§ ABOUT THIS EXERCISE
Restate the full listing precisely as written.

(PROVIDED DATA begins)

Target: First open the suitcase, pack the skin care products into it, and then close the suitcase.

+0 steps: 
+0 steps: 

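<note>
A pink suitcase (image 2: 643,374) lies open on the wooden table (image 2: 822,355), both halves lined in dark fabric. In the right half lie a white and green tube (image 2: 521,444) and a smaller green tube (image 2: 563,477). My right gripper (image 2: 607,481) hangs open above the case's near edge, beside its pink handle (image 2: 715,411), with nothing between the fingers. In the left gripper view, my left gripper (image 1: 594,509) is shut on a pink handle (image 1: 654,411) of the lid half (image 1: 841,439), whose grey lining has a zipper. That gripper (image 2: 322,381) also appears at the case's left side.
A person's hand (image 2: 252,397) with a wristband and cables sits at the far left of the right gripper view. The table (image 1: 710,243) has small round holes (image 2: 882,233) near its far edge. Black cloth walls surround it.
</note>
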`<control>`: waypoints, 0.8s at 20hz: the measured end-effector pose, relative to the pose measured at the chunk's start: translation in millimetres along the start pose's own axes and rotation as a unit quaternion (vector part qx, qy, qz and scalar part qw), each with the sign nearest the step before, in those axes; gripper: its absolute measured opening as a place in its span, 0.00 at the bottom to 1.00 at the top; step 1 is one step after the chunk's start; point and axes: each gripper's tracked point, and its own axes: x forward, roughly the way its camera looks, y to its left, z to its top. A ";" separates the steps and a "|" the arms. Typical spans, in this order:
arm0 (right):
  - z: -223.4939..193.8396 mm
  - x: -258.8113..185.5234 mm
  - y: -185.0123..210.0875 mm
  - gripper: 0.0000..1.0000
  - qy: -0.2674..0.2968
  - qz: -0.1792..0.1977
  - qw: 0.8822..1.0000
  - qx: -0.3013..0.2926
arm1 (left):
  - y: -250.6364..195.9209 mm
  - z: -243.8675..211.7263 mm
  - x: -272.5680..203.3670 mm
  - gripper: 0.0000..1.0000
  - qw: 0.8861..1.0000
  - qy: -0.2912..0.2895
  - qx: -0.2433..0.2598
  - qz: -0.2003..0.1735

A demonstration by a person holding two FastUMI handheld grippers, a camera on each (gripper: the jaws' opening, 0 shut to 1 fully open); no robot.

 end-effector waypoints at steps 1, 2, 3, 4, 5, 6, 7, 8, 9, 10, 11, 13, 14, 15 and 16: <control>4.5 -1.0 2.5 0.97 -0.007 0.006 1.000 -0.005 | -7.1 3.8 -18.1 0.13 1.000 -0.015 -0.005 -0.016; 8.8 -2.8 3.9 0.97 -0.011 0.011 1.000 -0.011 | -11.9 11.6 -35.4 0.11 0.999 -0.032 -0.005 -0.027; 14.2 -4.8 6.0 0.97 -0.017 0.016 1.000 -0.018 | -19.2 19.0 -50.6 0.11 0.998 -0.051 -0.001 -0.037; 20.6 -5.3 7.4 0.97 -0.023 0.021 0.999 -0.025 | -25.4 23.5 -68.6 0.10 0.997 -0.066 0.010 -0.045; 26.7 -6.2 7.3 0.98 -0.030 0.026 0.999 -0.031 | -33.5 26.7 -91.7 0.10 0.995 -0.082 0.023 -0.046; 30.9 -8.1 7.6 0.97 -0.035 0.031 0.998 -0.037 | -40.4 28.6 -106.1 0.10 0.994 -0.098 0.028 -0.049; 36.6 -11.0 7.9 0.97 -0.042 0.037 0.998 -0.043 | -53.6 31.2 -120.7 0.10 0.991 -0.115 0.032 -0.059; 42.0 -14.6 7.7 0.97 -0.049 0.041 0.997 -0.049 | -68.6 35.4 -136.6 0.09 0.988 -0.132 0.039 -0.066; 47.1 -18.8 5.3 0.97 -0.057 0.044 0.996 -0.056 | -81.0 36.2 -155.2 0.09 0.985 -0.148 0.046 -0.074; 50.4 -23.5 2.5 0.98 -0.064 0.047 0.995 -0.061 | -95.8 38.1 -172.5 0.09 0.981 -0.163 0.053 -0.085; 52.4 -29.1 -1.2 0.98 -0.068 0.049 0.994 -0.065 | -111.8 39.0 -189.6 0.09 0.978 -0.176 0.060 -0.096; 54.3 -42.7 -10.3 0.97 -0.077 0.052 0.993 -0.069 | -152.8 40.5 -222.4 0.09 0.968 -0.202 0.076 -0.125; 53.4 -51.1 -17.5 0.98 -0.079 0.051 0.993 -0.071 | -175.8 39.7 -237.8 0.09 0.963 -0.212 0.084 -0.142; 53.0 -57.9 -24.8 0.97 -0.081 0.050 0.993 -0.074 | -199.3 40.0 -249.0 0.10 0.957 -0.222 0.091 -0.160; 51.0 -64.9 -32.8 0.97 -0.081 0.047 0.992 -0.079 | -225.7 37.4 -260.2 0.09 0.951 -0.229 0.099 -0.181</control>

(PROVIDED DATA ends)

§ RESPONSE FOR THIS EXERCISE
Target: First open the suitcase, pack the skin care products into it, and then close the suitcase.

+0 steps: 
+0 steps: 

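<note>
A pink suitcase (image 2: 643,374) lies open on the wooden table (image 2: 822,355), both halves lined in dark fabric. In the right half lie a white and green tube (image 2: 521,444) and a smaller green tube (image 2: 563,477). My right gripper (image 2: 607,481) hangs open above the case's near edge, beside its pink handle (image 2: 715,411), with nothing between the fingers. In the left gripper view, my left gripper (image 1: 594,509) is shut on a pink handle (image 1: 654,411) of the lid half (image 1: 841,439), whose grey lining has a zipper. That gripper (image 2: 322,381) also appears at the case's left side.
A person's hand (image 2: 252,397) with a wristband and cables sits at the far left of the right gripper view. The table (image 1: 710,243) has small round holes (image 2: 882,233) near its far edge. Black cloth walls surround it.
</note>
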`<control>`: waypoints, 0.8s at 20hz: the measured end-effector pose, relative to the pose measured at the chunk's start: translation in millimetres along the start pose's own axes and rotation as a unit quaternion (vector part qx, qy, qz and scalar part qw), each with the sign nearest the step before, in those axes; gripper: its absolute measured opening as a place in its span, 0.00 at the bottom to 1.00 at the top; step 1 is one step after the chunk's start; point and axes: each gripper's tracked point, and its own axes: x forward, roughly the way its camera looks, y to its left, z to its top. A ";" separates the steps and a "|" the arms. Typical spans, in this order:
arm0 (right):
  - z: -223.4939..193.8396 mm
  - x: -258.8113..185.5234 mm
  - y: -185.0123..210.0875 mm
  - gripper: 0.0000..1.0000
  - qy: -0.2674..0.2968
  - qz: -0.1792..0.1977
  - qw: 0.8822..1.0000
  - qx: -0.3013..0.2926
arm1 (left):
  - y: -250.6364..195.9209 mm
  - z: -243.8675..211.7263 mm
  - x: -272.5680..203.3670 mm
  - gripper: 0.0000..1.0000
  - qw: 0.8861..1.0000
  - qy: -0.2912..0.2895
  - qx: -0.2433..0.2598
  - qz: -0.2003..0.1735

A demonstration by a person holding two FastUMI handheld grippers, a camera on each (gripper: the jaws' opening, 0 shut to 1 fully open); no robot.

 end-effector waypoints at steps 1, 2, 3, 4, 5, 6, 7, 8, 9, 10, 11, 13, 14, 15 and 16: <control>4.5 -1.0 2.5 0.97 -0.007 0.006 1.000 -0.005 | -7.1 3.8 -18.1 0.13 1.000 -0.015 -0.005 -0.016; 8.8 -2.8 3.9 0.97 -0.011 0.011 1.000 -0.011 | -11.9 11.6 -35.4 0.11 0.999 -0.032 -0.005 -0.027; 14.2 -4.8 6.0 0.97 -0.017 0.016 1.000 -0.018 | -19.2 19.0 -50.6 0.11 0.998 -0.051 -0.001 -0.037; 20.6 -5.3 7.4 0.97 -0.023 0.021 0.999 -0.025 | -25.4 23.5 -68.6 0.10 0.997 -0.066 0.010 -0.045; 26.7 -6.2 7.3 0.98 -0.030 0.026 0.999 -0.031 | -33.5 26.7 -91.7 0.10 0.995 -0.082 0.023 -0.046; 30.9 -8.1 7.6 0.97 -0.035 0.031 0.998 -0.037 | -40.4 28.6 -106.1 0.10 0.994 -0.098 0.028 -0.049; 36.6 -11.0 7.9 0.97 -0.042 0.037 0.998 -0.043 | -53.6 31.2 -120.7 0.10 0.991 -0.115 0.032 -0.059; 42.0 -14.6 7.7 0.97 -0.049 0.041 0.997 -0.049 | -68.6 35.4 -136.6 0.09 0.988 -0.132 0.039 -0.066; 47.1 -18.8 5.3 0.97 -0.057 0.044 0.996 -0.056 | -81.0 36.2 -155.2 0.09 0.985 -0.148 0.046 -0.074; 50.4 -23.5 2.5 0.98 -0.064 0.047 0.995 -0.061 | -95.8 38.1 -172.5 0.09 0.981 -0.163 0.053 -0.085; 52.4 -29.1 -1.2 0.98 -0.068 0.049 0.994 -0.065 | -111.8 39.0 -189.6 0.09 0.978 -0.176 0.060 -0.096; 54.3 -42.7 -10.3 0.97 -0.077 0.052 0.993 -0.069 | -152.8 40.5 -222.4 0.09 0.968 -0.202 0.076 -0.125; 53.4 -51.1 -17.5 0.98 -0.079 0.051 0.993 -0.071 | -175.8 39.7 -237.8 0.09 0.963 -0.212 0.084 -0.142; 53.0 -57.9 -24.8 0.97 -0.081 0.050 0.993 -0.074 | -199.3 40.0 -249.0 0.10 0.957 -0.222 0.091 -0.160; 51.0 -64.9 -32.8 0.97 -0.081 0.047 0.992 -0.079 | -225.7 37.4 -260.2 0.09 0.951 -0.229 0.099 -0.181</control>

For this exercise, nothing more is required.